The dorm wing, expected to open this fall, is called the ScHOLA2RS House initiative. It stands for Scholastic House of Leaders who are African American Researchers and Scholars.
“ScHOLA²RS House is a Learning Community designed to support the scholastic efforts of male students who identify as African American/Black through academic and social/emotional support, access to research opportunities, and professional development,” its website states.
“Education takes place on both sides of the classroom door, and part of ensuring students’ success at UConn includes providing them with a living experience that they find to be enjoyable, supportive and inspiring,” Reitz told The Fix. “It’s also critical to retaining students so they want to return to UConn each year and complete their degrees.”
“Not only are these students least represented on campus, but they also have the lowest retention and graduation rates,” she said.

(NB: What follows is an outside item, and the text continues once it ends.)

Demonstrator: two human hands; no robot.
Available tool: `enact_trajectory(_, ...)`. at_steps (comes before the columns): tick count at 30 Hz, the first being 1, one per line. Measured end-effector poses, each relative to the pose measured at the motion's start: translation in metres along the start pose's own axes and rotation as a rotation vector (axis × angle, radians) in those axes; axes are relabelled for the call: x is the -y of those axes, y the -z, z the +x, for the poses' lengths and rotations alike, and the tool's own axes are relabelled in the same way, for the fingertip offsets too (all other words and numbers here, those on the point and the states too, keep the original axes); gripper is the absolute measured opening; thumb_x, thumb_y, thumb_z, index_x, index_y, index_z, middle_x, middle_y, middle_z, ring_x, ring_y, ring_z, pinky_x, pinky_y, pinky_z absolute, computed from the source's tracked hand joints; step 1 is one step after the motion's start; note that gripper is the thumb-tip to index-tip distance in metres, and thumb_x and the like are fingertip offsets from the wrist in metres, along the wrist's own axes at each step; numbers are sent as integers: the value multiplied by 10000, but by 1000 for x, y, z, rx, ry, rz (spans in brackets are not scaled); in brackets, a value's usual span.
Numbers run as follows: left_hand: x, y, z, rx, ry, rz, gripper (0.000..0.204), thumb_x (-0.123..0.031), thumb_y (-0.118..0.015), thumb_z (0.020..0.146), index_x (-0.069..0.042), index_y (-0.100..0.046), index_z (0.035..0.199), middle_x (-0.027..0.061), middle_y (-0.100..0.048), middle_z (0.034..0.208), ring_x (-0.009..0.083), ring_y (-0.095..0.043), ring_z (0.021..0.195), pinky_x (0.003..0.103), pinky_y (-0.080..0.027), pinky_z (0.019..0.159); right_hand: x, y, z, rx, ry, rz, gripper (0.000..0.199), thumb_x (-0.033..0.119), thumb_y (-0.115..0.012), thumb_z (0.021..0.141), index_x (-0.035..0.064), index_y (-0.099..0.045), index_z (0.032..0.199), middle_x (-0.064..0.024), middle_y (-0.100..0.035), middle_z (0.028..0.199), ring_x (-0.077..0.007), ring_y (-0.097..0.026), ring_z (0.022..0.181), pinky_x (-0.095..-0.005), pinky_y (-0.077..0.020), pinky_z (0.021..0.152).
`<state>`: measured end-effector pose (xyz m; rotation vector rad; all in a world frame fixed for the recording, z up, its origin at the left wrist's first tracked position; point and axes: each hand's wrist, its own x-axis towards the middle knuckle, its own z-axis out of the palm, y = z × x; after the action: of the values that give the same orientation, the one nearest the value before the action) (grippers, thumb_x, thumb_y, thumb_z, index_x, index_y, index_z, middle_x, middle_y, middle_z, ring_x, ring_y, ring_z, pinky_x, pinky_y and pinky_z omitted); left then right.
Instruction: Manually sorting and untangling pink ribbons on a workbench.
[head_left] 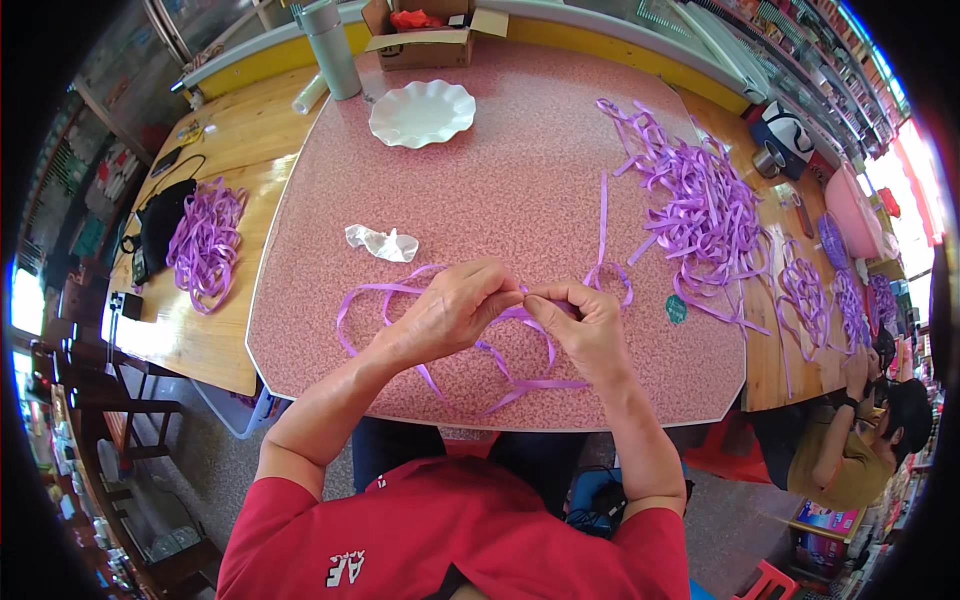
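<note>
The left hand (460,308) and right hand (588,326), close together, pinch purple ribbon (550,384). Fine working seems underway; the next move likely needs steady pinching.

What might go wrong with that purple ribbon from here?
The loose loops of purple ribbon below the hands might tangle. It could also slip, since the left hand and right hand seem to pinch it only at the fingertips. Pulling one strand from the jumbled ribbon pile might knot others.
</note>
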<state>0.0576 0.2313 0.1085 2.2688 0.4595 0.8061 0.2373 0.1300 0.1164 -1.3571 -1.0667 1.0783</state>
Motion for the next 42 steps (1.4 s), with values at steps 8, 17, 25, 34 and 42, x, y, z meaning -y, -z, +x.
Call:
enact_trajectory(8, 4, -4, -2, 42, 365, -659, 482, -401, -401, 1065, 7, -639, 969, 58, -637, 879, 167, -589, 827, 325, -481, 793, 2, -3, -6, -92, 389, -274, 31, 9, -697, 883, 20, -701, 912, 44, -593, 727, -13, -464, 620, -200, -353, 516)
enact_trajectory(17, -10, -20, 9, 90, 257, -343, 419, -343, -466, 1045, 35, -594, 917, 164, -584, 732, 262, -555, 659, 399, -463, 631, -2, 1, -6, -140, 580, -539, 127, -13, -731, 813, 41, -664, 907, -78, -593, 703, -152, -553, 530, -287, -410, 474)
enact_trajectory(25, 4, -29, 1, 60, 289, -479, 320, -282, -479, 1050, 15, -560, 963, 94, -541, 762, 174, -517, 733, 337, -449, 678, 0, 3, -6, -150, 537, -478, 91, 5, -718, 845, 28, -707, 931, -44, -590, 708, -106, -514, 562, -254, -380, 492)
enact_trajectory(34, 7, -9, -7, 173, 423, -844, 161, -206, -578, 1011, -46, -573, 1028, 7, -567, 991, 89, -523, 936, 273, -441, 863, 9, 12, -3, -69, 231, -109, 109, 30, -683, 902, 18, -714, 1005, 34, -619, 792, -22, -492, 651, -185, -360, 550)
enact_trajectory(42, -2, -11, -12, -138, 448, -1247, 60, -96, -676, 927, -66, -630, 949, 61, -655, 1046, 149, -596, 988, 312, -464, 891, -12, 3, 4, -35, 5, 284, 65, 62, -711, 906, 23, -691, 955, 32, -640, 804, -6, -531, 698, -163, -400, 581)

But the News Times reports that “critics said if UConn is trying to improve the low 55 percent graduation rate for black men — compared to the 83 percent graduation rate for all students — the solution should promote integration, not segregation.”
“It’s troublesome to me, and it’s troublesome to all of us who have fought to eliminate the barriers to equal opportunities in public,” Samuel Hyman, a former member of the Commission on Human Rights and Opportunities, told the News Times. “It’s difficult to understand how I better myself through isolation.”